Она схватила его за руку.

– Прошу тебя, Питер. Это касается всех нас. И я ничего не хочу предполагать заранее. Именно поэтому я с тобой и разговариваю. Я даже Энджи не сказала ни слова. Это только между нами. Сядь.

Он угрюмо взглянул на нее, но повиновался.

– Спасибо. – Она перевела дух. – Не думай, что для меня все это очень просто. Ведь это еще одна неприятность в целой куче всевозможных гадостей. Все, что я хочу сделать, – это как-то прояснить обстановку.

Питер защелкал костяшками пальцев.

– Прояснить. Но только за мой счет.

– Нет. Ты часть того целого, которое я хочу удержать вместе. Ты мне нравишься, Питер – и всегда нравился. И я уважаю твои способности врача. Если бы это было не так, я никогда бы не связала свою судьбу с тобой и уж тем более не переманила в Таккер еще двоих наших друзей. – Ответственность и в самом деле лежала на ней, и Пейдж это отлично сознавала. – Может быть, для Мары было бы лучше вообще никогда не приезжать в Таккер.

Лицо Питера приняло напряженное выражение.

– Я не виноват в ее смерти.

– Я не сказала этого, но совершенно очевидно, что она нуждалась в чем-то, что никто из нас не смог ей дать. В своих письмах она постоянно твердит, что ее жизнь не сложилась, что она неудачница, и это надрывает мне сердце. Когда ее отец приехал на похороны, он только заметил, что трагедии бы не произошло, если бы она осталась дома в Юджине.

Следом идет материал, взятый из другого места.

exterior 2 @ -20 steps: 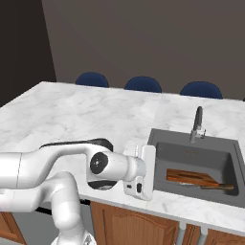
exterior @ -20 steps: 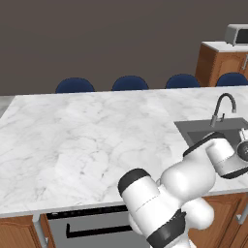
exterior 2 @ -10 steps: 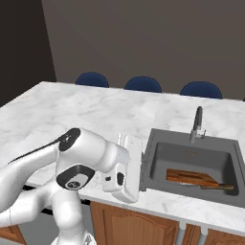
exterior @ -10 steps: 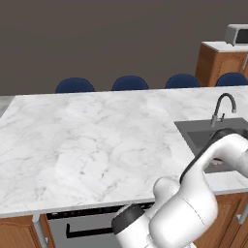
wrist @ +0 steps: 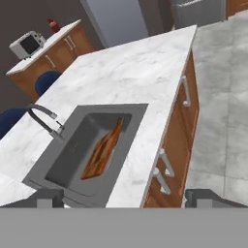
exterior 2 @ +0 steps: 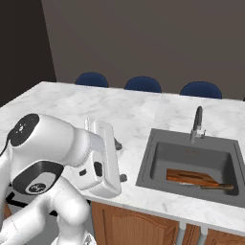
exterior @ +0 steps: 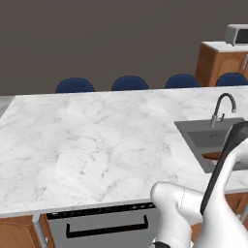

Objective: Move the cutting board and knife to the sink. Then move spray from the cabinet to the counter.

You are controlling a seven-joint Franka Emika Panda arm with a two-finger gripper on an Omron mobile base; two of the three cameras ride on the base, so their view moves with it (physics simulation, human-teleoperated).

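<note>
Gripper [wrist: 124, 198] fingers stand spread wide and empty above the marble surface [wrist: 131, 72], its tips cut off low in the hand view, while the cutting board [exterior 2: 191, 176] lies in the sink [exterior 2: 158, 155] with the knife [exterior 2: 217, 186] seemingly resting along it.

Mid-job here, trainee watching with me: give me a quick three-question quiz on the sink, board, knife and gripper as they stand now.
1. True or false: the cutting board lies inside the sink.
2. Where is the knife? A) on the counter B) in the sink, beside the board C) between the gripper's fingers
3. Fill in: the gripper is ____ and holds nothing.

Key: 1 true; 2 B; 3 open
</note>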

– Но тогда она не стала бы врачом. А это был главный источник, из которого она черпала силы для жизни.

– Я тоже ему сказала об этом. Тем не менее бывают моменты, когда… – Тут она замолчала и постаралась сдержать себя. – Бесполезно. Как ты говоришь – «было и быльем поросло». – Потом она снова обратилась к Питеру: – Но мы живы и по-прежнему работаем. И мне хочется, чтобы так продолжалось и дальше. Мне нравится, как мы живем, вот почему все неприятности, которые случаются с нами, я принимаю так близко к сердцу. Питер оттолкнул от себя пустую чашку.

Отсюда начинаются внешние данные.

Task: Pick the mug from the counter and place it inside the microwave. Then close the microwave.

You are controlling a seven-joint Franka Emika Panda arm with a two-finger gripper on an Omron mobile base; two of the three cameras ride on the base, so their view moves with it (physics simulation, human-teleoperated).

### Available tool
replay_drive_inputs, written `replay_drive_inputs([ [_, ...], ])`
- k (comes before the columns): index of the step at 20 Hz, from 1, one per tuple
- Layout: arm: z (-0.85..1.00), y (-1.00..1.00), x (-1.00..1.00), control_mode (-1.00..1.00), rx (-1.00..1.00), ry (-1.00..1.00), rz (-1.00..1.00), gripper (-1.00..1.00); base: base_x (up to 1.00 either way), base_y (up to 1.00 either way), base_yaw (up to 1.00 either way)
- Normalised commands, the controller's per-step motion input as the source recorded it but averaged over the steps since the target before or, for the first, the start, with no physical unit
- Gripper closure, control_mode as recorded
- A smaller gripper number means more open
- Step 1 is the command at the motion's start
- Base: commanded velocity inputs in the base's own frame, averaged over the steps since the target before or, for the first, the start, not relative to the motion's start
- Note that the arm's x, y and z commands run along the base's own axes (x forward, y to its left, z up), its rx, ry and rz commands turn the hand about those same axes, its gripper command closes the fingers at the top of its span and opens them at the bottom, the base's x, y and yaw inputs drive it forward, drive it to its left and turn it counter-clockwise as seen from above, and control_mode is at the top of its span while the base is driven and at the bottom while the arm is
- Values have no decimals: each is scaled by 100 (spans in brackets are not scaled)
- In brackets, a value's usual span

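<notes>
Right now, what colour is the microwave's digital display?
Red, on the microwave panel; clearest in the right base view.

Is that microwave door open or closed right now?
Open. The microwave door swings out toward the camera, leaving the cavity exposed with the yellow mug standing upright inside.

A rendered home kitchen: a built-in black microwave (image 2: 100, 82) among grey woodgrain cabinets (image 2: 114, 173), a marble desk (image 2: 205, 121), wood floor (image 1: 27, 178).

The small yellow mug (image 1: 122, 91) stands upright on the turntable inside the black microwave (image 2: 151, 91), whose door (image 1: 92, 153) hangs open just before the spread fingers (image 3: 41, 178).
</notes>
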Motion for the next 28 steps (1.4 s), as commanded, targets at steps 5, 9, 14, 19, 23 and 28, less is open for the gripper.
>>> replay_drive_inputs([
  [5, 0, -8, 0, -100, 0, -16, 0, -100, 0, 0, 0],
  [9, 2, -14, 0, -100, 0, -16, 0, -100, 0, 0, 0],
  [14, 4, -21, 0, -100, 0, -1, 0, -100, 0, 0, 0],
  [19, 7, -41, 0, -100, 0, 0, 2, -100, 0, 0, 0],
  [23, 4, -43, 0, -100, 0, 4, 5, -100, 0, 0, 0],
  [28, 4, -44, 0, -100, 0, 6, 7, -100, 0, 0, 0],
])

– Для особой печали нет причин. Фотографий больше не существует. Я их уничтожил, и негативы тоже.

– Но почему, если ты считал их произведением искусства?

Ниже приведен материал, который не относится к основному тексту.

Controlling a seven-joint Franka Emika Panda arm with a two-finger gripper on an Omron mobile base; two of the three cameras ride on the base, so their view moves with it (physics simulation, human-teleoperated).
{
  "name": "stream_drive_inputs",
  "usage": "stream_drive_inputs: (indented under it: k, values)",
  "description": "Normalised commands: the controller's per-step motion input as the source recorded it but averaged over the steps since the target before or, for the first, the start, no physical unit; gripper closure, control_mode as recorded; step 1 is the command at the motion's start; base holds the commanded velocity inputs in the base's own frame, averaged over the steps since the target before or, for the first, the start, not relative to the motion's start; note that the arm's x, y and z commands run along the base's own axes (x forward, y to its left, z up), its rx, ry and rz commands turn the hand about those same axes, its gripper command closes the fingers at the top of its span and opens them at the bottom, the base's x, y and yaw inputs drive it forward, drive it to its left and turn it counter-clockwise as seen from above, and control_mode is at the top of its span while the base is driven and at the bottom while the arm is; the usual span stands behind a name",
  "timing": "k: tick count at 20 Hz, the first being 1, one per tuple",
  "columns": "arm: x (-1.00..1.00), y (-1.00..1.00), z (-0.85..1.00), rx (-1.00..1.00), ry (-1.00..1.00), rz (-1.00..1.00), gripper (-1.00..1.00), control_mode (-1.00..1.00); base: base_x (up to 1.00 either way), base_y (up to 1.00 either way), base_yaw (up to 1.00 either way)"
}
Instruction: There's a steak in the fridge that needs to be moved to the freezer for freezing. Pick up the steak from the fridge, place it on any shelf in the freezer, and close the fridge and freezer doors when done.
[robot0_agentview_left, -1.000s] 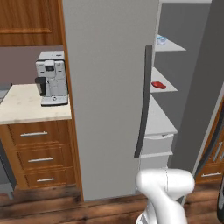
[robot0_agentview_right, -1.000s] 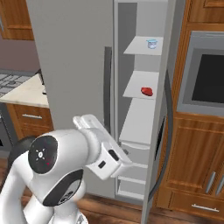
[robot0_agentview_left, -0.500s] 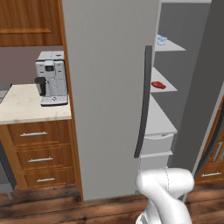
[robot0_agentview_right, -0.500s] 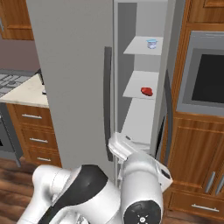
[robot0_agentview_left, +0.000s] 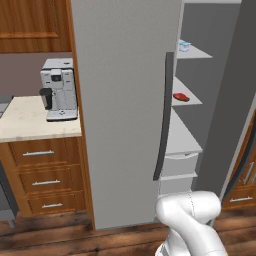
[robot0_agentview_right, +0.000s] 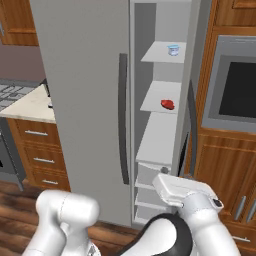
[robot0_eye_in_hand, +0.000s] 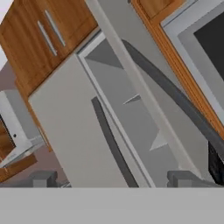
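Steak (robot0_agentview_right: 168, 104): bright red lump, lying on the second solid grey shelf (robot0_agentview_right: 152, 103) of the freezer (robot0_agentview_right: 167, 60), toward the shelf's right rear; front edge of the shelf bare before it. Also seen in left base view (robot0_agentview_left: 181, 97).
Small pale blue cup (robot0_agentview_right: 173, 49): on the shelf above, near its back; any label too small to read.
Lower shelf: bare, with grey drawers (robot0_agentview_right: 146, 175) beneath.
Freezer door (robot0_agentview_right: 190, 90): standing open at the right of the compartment, edge-on, its dark bar handle facing the oven; narrow gap between door and shelves.
Fridge door (robot0_agentview_left: 125, 110): shut, flat grey panel, long dark handle (robot0_agentview_left: 163, 117) along its right edge.
Gripper (robot0_eye_in_hand: 113, 179): fingers spread fully wide, nothing between them; low in front of the freezer, hand view tilted, looking at both handles.
Coffee machine (robot0_agentview_left: 59, 89): on the pale counter (robot0_agentview_left: 30, 122) left of the fridge; no writing legible.
Oven (robot0_agentview_right: 232, 85): set in wooden cabinets, right of the open door
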Motion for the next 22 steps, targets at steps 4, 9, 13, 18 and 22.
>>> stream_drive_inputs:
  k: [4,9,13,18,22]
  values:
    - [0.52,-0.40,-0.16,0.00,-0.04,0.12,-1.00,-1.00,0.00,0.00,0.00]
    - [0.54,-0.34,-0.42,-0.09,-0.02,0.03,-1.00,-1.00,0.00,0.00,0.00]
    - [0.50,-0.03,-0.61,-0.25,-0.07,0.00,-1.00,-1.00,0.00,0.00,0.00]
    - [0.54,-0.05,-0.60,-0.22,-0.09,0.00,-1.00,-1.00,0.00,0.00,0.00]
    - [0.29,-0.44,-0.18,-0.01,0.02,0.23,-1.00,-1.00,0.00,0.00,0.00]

– Потому, что я не идиот, Пейдж. Ты права. Мы не имеем представления, как суд присяжных может посмотреть на подобные упражнения в фотографии. Если бы они попали в дурные руки, я мог бы оказаться в дерьме по уши. Они того не стоят. – Он сделал паузу. – Ну, почему ты не радуешься? Предосудительные улики уничтожены, и совместная практика спасена. Теперь никто не сможет обвинить педиатров группы, что они позволяют себе вольности с пациентами.